What needs to be done.
The listing below must be reproduced in full, exactly as written.

== Segment start ==

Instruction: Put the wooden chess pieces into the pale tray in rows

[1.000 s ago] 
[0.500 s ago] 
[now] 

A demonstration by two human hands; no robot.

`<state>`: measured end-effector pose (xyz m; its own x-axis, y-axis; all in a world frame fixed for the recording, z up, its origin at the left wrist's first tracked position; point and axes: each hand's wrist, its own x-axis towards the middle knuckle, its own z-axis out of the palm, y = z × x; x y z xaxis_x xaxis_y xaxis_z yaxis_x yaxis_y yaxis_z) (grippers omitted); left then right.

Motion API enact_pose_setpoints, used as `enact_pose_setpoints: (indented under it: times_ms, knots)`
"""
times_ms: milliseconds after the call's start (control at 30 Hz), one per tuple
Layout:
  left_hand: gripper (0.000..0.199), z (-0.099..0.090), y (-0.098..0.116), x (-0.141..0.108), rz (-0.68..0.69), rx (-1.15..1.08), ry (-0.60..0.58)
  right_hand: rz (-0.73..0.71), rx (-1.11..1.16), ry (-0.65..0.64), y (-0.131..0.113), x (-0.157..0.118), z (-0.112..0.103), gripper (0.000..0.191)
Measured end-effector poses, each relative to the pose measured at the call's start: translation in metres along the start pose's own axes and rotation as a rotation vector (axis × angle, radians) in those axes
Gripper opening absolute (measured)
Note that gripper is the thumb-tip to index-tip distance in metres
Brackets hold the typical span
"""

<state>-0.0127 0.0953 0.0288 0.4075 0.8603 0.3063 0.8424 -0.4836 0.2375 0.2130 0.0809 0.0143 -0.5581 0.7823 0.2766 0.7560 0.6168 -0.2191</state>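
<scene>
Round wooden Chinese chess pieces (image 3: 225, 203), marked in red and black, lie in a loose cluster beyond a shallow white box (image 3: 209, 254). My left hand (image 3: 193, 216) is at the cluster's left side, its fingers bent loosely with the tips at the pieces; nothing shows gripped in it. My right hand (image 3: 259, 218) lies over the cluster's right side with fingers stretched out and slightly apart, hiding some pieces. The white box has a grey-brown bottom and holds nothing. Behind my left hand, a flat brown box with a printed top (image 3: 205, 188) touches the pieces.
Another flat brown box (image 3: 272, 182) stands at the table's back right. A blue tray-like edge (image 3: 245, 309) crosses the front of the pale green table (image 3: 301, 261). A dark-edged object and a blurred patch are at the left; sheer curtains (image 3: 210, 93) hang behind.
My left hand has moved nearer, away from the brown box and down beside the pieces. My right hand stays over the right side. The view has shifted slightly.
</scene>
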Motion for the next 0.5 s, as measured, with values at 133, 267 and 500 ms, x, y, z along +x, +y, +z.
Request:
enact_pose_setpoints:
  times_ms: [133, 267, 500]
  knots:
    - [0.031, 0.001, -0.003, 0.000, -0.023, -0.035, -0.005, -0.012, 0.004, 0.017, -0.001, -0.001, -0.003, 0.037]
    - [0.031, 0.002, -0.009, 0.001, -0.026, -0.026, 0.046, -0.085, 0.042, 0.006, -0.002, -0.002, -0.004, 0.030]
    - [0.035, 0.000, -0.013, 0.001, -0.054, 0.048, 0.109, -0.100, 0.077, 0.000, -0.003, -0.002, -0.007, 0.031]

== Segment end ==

Output for this exercise.
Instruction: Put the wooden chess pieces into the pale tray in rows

[1.000 s ago] 
[0.500 s ago] 
[now] 

A demonstration by two human hands; no robot.

`<state>`: measured end-effector pose (xyz m; its own x-axis, y-axis; all in a world frame fixed for the recording, z up, its origin at the left wrist's first tracked position; point and axes: each hand's wrist, its own x-axis towards the middle knuckle, its own z-axis out of the palm, y = z × x; x y z xaxis_x xaxis_y xaxis_z yaxis_x yaxis_y yaxis_z) (grippers omitted); left then right.

Motion API enact_pose_setpoints, used as `enact_pose_setpoints: (indented under it: times_ms, knots)`
"""
times_ms: milliseconds after the call's start (control at 30 Hz), one per tuple
Layout:
  left_hand: gripper (0.000..0.199), z (-0.099..0.090), y (-0.098..0.116), x (-0.141..0.108), rz (-0.68..0.69), rx (-1.15..1.08), ry (-0.60..0.58)
  right_hand: rz (-0.73..0.71), rx (-1.11..1.16), ry (-0.65..0.64), y (-0.131..0.113), x (-0.157..0.118), z (-0.112..0.103), gripper (0.000..0.191)
Measured end-effector poses, each relative to the pose measured at the call's start: translation in metres along the start pose's own axes and rotation as a rotation vector (axis × angle, radians) in those axes
Gripper opening absolute (measured)
Note that gripper is the thumb-tip to index-tip distance in metres
Brackets hold the typical span
"""

<state>-0.0127 0.0953 0.0288 0.4075 0.8603 0.3063 0.8424 -0.4836 0.2375 0.2130 0.0809 0.0143 -0.5581 0.7823 0.2766 0.7560 0.6168 -0.2191</state>
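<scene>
Round wooden Chinese chess pieces (image 3: 225, 203), marked in red and black, lie in a loose cluster beyond a shallow white box (image 3: 209, 254). My left hand (image 3: 193, 216) is at the cluster's left side, its fingers bent loosely with the tips at the pieces; nothing shows gripped in it. My right hand (image 3: 259, 218) lies over the cluster's right side with fingers stretched out and slightly apart, hiding some pieces. The white box has a grey-brown bottom and holds nothing. Behind my left hand, a flat brown box with a printed top (image 3: 205, 188) touches the pieces.
Another flat brown box (image 3: 272, 182) stands at the table's back right. A blue tray-like edge (image 3: 245, 309) crosses the front of the pale green table (image 3: 301, 261). A dark-edged object and a blurred patch are at the left; sheer curtains (image 3: 210, 93) hang behind.
My left hand has moved nearer, away from the brown box and down beside the pieces. My right hand stays over the right side. The view has shifted slightly.
</scene>
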Motion for the next 0.5 s, as measured, with values at 133, 267 and 500 ms, x, y, z along +x, +y, +z.
Request:
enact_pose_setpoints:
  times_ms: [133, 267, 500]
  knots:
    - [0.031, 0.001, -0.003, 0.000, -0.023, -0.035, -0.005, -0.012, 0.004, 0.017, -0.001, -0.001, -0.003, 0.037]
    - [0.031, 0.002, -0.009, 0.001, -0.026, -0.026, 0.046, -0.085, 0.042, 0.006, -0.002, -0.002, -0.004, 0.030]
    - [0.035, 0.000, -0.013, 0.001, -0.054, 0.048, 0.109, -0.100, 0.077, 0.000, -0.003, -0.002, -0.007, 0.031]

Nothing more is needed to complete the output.